El parlamentario majorero intervino tras la comparecencia realizada por el administrador único de Seefood Canarias S.L., José Manuel González Navarro, quien asistió a dicha comisión a presentar el Plan de Activa Pesquera Experimental vinculada a la captura de estos túnidos altamente migratorios, y alertó del peligro que supone para la pesca artesanal canaria y para los ecosistemas marinos del archipiélago.
Cabrera cuestionó el planteamiento de este programa experimental, que estima la captura de alrededor de 500 toneladas de estos túnidos. “No se trata de un proyecto piloto, se trata de un gran proyecto industrial”, subrayó.
En este sentido, se posicionó en contra de esquilmar los recursos pesqueros. “Este es el ejemplo de en lo que no queremos que se convierta Canarias”, agregó.
El parlamentario nacionalista señaló que Canarias ya es puntera en pesca sostenible, un modelo que ha sido avalado y defendido a su vez por la propia comunidad europea, “por tratarse de una pesca selectiva y respetuosa con el medio marino”.
Para el diputado, este proyecto desconsidera la postura del sector pesquero y el acuerdo de la Federación Regional e Cofradías de Pescadores de Canarias, la Federación Provincial de Tenerife y la Federación provincial de Las Palmas sobre este asunto.
Además, Cabrera señaló el impacto negativo que tiene para el equilibrio marino este tipo de pesquería de arrastre y engorde del atún. Entre otras cuestiones, destacó la contaminación producida por el uso de complementos, cargados de nitratos, y el aumento de la sedimentación de heces, que se depositarán en el suelo marino generando turbidez y produciendo una pérdida de calidad del agua e interfiriendo en el equilibrio natural de los ecosistemas marinos.

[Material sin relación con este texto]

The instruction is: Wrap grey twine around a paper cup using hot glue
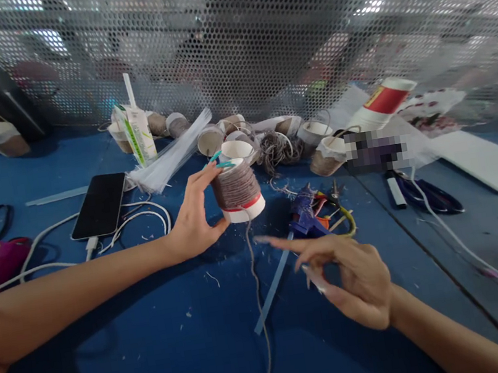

En su intervención, Cabrera ejemplificó haciendo referencia a un estudio de Greenpeace, que las macro granjas marinas de salmones en países como Chile y Canadá han reducido hasta el 50% de la biodiversidad local.
Por otro lado, alertó sobre el peligro del escape de ejemplares que compiten con las especies salvajes, transfiriendo enfermedades o hibridando. A su vez, señaló la afección que podría tener para otras especies como los delfines, que viajan junto los atunes en cardúmenes, y que son susceptibles de ser capturados en el desarrollo de esta técnica.
Asimismo, Mario Cabrera destacó que “el sector pesquero ya ha fijado su posición al respecto y no podemos adoptar decisiones que comprometan su actividad, que además de constituir un referente en materia de pesca sostenible, forma parte esencial de nuestro patrimonio identitario”.
“Estamos contraponiendo un modelo basado en una pesca selectiva, respetuosa y sostenible, comprometida con la conservación de nuestros mares y nuestras comunidades, frente a otro centrado en la captura masiva y la maximización del beneficio económico a costa del entorno y de las comunidades locales, con graves efectos sobre el equilibrio de los ecosistemas y posibles consecuencias para la salud”, argumentó Cabrera.
A este respecto, insistió en que “la pesca industrial y la pesca artesanal no pueden convivir”. Para finalizar, el diputado señaló que tanto su posicionamiento como el de su grupo parlamentario representan una apuesta firme y decidida por seguir defendiendo al sector pesquero artesanal en Canarias.